Segment Start: Provided data

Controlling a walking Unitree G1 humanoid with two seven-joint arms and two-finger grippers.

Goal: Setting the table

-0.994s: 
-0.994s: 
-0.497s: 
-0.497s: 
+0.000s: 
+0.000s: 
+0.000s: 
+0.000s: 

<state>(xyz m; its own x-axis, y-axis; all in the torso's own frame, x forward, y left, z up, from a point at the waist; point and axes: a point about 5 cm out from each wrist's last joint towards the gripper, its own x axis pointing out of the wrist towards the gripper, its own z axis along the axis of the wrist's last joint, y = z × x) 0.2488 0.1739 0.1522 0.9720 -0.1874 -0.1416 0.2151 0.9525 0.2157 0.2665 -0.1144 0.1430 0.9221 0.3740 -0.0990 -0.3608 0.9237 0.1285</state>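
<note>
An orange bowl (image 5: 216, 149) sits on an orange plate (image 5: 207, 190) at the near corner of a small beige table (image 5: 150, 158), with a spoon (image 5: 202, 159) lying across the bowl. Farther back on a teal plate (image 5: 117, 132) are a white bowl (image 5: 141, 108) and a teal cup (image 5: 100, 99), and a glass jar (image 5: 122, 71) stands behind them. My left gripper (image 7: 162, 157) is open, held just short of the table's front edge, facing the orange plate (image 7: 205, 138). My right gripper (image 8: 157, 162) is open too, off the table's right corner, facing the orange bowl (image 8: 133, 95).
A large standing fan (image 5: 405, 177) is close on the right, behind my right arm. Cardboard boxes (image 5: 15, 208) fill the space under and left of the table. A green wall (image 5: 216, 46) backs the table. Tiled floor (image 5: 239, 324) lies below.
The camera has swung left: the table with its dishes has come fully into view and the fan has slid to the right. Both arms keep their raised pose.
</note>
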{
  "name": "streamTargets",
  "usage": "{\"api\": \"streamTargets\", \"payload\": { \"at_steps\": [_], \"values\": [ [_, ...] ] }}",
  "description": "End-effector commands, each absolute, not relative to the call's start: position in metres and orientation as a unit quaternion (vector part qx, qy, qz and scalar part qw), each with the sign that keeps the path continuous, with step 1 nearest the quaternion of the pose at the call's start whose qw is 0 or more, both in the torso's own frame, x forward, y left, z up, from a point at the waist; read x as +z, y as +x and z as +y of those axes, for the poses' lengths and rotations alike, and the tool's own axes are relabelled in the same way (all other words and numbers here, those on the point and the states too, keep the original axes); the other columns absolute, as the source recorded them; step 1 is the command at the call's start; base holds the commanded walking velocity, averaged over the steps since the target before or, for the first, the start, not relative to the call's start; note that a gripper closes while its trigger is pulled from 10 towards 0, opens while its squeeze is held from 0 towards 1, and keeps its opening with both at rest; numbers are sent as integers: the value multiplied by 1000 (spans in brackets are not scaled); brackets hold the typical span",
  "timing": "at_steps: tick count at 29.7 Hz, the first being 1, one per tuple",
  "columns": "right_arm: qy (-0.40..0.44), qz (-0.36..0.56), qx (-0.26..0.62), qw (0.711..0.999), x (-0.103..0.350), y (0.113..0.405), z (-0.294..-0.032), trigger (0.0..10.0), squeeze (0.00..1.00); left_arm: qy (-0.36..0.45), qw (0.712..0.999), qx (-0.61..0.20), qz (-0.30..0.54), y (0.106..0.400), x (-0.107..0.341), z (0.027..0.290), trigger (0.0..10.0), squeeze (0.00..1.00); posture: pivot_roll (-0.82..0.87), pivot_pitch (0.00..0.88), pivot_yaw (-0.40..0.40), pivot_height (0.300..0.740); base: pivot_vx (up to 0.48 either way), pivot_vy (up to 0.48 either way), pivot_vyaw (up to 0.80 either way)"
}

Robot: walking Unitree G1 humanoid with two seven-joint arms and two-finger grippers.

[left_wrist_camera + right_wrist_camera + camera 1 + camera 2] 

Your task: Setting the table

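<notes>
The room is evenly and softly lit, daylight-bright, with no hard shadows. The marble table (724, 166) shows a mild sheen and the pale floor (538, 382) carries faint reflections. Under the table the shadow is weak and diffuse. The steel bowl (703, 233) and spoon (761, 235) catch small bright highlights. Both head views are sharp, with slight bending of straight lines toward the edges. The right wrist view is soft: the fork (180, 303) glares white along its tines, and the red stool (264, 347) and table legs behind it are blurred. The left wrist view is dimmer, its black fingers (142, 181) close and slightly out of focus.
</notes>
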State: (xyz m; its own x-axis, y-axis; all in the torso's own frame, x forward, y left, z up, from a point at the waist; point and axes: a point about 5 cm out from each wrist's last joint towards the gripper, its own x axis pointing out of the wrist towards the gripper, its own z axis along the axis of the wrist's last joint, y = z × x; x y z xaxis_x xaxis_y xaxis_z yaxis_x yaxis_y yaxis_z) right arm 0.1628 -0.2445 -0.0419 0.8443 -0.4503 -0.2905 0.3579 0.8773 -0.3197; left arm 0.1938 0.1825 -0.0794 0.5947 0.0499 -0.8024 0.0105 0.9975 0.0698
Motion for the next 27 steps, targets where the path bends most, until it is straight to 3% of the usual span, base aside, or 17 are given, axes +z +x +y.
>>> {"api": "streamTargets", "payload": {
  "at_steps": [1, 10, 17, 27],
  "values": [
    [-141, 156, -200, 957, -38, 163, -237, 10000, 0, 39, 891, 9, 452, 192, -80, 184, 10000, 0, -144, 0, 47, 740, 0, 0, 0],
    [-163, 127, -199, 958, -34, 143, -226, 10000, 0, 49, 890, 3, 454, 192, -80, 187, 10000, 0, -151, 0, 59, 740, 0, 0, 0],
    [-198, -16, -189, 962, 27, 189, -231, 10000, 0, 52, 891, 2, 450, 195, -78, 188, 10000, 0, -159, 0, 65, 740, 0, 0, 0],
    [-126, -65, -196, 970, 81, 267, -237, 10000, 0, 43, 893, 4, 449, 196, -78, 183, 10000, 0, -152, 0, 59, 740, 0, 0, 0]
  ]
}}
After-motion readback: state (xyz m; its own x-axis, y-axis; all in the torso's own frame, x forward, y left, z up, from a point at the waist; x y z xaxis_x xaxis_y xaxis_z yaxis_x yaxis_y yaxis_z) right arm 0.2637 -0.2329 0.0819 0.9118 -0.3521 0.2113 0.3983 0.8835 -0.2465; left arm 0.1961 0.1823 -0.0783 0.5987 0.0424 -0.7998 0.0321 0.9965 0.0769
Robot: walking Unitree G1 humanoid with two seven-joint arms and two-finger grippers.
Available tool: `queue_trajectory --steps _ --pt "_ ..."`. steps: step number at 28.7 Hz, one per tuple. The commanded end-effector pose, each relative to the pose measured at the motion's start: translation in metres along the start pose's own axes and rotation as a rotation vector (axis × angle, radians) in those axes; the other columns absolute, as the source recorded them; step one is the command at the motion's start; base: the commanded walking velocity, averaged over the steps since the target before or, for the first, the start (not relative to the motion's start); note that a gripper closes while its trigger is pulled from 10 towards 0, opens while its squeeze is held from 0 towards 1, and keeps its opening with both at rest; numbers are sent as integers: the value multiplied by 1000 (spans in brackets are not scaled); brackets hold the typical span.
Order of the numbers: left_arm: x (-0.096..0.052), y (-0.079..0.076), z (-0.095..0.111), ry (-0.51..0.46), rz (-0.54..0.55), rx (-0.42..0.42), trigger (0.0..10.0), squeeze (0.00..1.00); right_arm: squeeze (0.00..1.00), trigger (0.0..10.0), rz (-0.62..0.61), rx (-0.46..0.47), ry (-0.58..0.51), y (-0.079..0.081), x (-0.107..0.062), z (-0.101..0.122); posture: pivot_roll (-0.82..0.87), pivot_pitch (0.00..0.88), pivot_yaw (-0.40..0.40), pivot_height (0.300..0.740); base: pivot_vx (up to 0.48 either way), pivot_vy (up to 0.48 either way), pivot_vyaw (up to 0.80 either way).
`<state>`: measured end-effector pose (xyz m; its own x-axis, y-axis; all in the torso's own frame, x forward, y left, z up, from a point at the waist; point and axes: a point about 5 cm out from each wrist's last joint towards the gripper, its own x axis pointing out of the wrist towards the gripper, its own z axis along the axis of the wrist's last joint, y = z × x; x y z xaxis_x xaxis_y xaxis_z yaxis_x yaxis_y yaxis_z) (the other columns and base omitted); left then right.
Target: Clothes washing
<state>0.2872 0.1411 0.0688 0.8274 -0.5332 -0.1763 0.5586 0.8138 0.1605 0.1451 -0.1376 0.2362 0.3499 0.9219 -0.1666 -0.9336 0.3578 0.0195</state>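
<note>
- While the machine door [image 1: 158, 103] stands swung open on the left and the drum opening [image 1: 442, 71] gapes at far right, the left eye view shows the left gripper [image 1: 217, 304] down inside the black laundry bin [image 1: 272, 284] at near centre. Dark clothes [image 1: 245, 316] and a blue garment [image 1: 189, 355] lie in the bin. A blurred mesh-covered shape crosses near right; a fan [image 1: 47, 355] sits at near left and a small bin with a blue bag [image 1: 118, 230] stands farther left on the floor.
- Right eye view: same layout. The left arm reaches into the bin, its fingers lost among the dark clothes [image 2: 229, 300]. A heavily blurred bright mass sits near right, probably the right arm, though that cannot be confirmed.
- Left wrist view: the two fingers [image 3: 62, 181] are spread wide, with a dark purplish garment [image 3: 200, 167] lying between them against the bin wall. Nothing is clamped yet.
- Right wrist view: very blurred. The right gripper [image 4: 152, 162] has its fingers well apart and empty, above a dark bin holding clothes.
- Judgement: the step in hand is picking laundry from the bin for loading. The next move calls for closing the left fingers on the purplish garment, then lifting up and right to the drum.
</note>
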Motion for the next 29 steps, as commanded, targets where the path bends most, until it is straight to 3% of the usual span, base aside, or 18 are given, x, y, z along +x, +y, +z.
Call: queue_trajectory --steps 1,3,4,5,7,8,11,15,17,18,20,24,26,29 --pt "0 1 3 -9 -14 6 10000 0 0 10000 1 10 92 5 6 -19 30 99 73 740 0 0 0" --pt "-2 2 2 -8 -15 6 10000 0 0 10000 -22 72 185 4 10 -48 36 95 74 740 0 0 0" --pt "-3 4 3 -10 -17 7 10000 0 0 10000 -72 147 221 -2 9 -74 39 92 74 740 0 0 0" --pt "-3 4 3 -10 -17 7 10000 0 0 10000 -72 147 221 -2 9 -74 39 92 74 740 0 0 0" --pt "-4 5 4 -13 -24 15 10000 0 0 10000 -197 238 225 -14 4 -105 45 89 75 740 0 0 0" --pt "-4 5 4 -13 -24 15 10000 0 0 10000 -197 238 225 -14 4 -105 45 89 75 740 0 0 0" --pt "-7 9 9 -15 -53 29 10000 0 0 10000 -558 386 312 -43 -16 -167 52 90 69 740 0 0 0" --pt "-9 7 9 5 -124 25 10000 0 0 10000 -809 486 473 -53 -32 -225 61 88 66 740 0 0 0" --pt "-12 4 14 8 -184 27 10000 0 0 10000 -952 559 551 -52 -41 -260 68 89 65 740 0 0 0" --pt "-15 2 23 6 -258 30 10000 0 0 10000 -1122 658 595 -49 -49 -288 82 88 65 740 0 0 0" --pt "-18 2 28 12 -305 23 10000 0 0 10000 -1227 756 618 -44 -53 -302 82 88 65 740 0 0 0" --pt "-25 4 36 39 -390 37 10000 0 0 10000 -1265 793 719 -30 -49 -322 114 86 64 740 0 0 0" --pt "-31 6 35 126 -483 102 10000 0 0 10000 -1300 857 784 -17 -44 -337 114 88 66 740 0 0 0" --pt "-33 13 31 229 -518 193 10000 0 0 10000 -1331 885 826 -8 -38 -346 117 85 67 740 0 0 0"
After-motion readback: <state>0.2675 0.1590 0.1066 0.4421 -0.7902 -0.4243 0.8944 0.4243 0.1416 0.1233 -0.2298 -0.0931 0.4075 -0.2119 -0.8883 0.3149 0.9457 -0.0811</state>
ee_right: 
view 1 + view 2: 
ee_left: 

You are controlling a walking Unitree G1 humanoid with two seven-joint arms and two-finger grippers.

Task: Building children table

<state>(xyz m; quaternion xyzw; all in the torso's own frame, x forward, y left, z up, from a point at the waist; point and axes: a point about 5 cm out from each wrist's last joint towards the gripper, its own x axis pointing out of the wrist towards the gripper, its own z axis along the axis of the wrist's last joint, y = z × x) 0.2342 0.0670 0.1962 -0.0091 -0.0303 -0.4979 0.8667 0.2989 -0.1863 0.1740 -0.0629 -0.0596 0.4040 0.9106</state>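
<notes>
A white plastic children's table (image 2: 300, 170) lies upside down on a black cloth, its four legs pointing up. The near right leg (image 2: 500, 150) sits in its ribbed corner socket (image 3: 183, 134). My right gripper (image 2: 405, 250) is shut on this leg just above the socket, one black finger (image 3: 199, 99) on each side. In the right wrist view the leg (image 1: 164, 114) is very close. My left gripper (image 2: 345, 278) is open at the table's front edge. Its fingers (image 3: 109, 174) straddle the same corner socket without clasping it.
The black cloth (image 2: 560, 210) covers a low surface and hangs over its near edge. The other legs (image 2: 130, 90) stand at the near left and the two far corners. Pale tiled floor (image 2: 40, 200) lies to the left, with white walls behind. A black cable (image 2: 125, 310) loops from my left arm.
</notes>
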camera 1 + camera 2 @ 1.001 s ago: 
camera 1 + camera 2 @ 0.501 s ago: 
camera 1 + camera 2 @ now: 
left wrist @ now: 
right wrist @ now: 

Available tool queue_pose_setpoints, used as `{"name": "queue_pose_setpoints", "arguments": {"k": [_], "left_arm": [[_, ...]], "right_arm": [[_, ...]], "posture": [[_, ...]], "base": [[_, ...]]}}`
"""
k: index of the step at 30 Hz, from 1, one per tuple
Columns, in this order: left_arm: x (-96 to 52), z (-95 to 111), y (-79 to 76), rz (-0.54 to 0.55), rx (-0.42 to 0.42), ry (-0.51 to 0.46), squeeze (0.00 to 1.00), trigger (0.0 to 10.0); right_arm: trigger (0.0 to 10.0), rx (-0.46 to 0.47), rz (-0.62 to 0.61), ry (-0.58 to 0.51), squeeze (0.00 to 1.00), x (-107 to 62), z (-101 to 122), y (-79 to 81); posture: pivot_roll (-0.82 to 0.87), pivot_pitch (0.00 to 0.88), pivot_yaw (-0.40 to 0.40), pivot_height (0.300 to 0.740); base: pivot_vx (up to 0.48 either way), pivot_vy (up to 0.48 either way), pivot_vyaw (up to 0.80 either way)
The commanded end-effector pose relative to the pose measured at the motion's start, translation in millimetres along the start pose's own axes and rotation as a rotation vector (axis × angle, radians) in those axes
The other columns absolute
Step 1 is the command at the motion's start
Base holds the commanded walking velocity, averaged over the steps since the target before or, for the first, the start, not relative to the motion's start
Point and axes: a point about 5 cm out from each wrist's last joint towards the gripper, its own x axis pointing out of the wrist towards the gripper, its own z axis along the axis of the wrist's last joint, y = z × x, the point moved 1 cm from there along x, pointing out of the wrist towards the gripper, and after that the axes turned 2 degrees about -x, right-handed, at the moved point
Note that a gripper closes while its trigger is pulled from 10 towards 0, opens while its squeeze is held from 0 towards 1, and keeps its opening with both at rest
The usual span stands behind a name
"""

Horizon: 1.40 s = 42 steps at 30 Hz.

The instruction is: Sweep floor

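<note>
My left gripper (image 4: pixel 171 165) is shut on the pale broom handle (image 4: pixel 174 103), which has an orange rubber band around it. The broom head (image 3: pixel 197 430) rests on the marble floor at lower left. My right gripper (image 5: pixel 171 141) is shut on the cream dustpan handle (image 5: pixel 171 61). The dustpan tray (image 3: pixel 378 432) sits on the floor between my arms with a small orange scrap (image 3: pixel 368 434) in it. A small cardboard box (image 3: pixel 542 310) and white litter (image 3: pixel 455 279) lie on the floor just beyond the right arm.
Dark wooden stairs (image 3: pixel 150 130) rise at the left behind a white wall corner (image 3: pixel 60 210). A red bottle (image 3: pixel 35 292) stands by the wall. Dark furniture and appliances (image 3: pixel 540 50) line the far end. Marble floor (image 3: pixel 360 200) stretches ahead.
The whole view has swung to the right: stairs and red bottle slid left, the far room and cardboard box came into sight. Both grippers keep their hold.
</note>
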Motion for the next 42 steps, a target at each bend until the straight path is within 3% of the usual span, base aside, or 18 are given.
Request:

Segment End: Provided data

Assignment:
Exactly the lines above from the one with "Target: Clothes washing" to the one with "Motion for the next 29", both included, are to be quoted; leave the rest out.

Response:
Target: Clothes washing
<state>0.2872 0.1411 0.0688 0.8274 -0.5332 -0.1763 0.5586 0.8138 0.1605 0.1451 -0.1376 0.2362 0.3499 0.9219 -0.1666 -0.9336 0.3578 0.0195</state>
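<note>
- While the machine door [image 1: 158, 103] stands swung open on the left and the drum opening [image 1: 442, 71] gapes at far right, the left eye view shows the left gripper [image 1: 217, 304] down inside the black laundry bin [image 1: 272, 284] at near centre. Dark clothes [image 1: 245, 316] and a blue garment [image 1: 189, 355] lie in the bin. A blurred mesh-covered shape crosses near right; a fan [image 1: 47, 355] sits at near left and a small bin with a blue bag [image 1: 118, 230] stands farther left on the floor.
- Right eye view: same layout. The left arm reaches into the bin, its fingers lost among the dark clothes [image 2: 229, 300]. A heavily blurred bright mass sits near right, probably the right arm, though that cannot be confirmed.
- Left wrist view: the two fingers [image 3: 62, 181] are spread wide, with a dark purplish garment [image 3: 200, 167] lying between them against the bin wall. Nothing is clamped yet.
- Right wrist view: very blurred. The right gripper [image 4: 152, 162] has its fingers well apart and empty, above a dark bin holding clothes.
- Judgement: the step in hand is picking laundry from the bin for loading. The next move calls for closing the left fingers on the purplish garment, then lifting up and right to the drum.
</note>
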Motion for the next 29 steps, as commanded, targets where the path bends most, until it is straight to 3% of the usual span, base aside, or 18 are given, x, y, z along +x, +y, +z.

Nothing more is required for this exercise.